AI Driven Functional Super-Resolution Ultrasound Imaging Guiding Focused Ultrasound Treatment

PI-Technion, Assist. Prof. Avinoam Bar-Zion, Rambam co-PI, Dr. Lior Lev Tov, MD

Clinical Problem / Unmet Need

Image-guided focused ultrasound (FUS) is an emerging therapeutic technology that enables noninvasive, targeted surgery and novel treatments, such as selective blood-brain barrier (BBB) opening and neuromodulation. Currently, most clinical FUS neurosurgeries and treatments are performed under MRI guidance. While MRI thermometry is essential for certain applications, MRI-guided procedures are costly and complex, limiting widespread accessibility. For mechanical FUS treatments in particular, MRI does not provide optimal real-time vascular feedback. There is, therefore, a critical unmet need for a more accessible, cost-effective, and functionally appropriate imaging modality to guide and monitor non-invasive focused ultrasound therapies, especially for dynamic vascular changes occurring during treatment.

TERA-sign

Perspective on Addressing the Challenge Using Artificial Intelligence

The proposed solution is to leverage Artificial Intelligence to enhance ultrasound localization microscopy (ULM), a super-resolution imaging modality that can visualize microvascular structures beyond the limits of conventional ultrasound.
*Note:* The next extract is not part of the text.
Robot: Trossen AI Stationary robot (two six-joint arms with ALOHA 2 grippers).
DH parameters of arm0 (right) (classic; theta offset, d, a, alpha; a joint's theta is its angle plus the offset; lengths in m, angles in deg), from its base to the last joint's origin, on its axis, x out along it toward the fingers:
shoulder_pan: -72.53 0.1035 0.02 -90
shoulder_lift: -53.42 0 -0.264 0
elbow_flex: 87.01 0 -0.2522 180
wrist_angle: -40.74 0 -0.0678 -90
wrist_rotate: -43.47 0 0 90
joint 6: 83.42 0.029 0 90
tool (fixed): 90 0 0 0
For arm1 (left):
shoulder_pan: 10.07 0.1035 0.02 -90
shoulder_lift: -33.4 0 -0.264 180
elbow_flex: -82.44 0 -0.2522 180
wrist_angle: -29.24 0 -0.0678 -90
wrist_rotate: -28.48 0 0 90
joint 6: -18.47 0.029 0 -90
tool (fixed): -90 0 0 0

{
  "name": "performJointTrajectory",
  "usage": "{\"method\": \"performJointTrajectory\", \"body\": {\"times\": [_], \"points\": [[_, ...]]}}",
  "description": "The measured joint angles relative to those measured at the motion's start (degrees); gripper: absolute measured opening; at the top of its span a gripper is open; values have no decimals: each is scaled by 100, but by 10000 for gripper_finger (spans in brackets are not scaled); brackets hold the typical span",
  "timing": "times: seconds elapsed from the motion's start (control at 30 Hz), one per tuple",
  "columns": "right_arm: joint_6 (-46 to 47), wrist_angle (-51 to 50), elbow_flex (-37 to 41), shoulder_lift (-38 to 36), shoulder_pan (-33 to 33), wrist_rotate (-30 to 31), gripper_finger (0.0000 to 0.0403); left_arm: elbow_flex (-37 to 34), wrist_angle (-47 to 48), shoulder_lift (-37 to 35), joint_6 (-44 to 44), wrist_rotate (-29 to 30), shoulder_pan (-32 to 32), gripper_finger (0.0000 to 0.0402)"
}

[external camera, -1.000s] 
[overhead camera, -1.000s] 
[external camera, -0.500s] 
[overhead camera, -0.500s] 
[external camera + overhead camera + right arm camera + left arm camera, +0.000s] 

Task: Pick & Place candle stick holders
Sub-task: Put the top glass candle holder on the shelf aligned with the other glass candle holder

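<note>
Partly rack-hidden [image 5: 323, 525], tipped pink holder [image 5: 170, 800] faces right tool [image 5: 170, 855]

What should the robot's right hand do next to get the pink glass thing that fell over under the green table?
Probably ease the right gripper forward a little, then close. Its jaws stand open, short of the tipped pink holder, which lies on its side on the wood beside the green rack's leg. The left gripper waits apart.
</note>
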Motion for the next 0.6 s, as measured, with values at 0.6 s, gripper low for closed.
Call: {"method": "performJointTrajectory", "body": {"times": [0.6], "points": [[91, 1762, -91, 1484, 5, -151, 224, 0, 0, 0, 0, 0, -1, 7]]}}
These methods can image blood flow down to the capillary level, achieving a functional resolution of 5µm. While early ULM methods relied on model-based localization, recent machine learning approaches have improved performance but remain limited in architectural sophistication and often fail to exploit the unique spatiotemporal and vascular properties of contrast-enhanced ultrasound data.

This research proposes advanced AI frameworks, including transformers, attention mechanisms, and graph neural networks, to better model temporal flow dynamics and vascular network structures. Additional strategies, such as transfer learning and cross-domain learning, will address the scarcity of high-quality clinical datasets. By improving ULM accuracy and adapting it to therapeutic ultrasound transducers, AI can enable real-time feedback and intelligent scanning policies, ultimately replacing or complementing MRI guidance with a more efficient and scalable solution.

Research Goals

The research is structured around three primary goals:

  1. Develop advanced AI architectures for ULM that incorporate vascular priors, temporal dynamics, and graph-based representations to significantly improve super-resolution imaging performance.
  2. Adapt ULM from imaging to therapeutic ultrasound systems, enabling deep-tissue and transcranial imaging compatible with focused ultrasound treatments.
  3. Create AI-driven guidance and feedback mechanisms for focused ultrasound therapy, improving both efficacy and safety.

Together, these goals aim to establish a clinically translatable framework for ultrasound-guided focused ultrasound treatments, improving accessibility, reducing costs, and advancing non-invasive therapeutic options worldwide.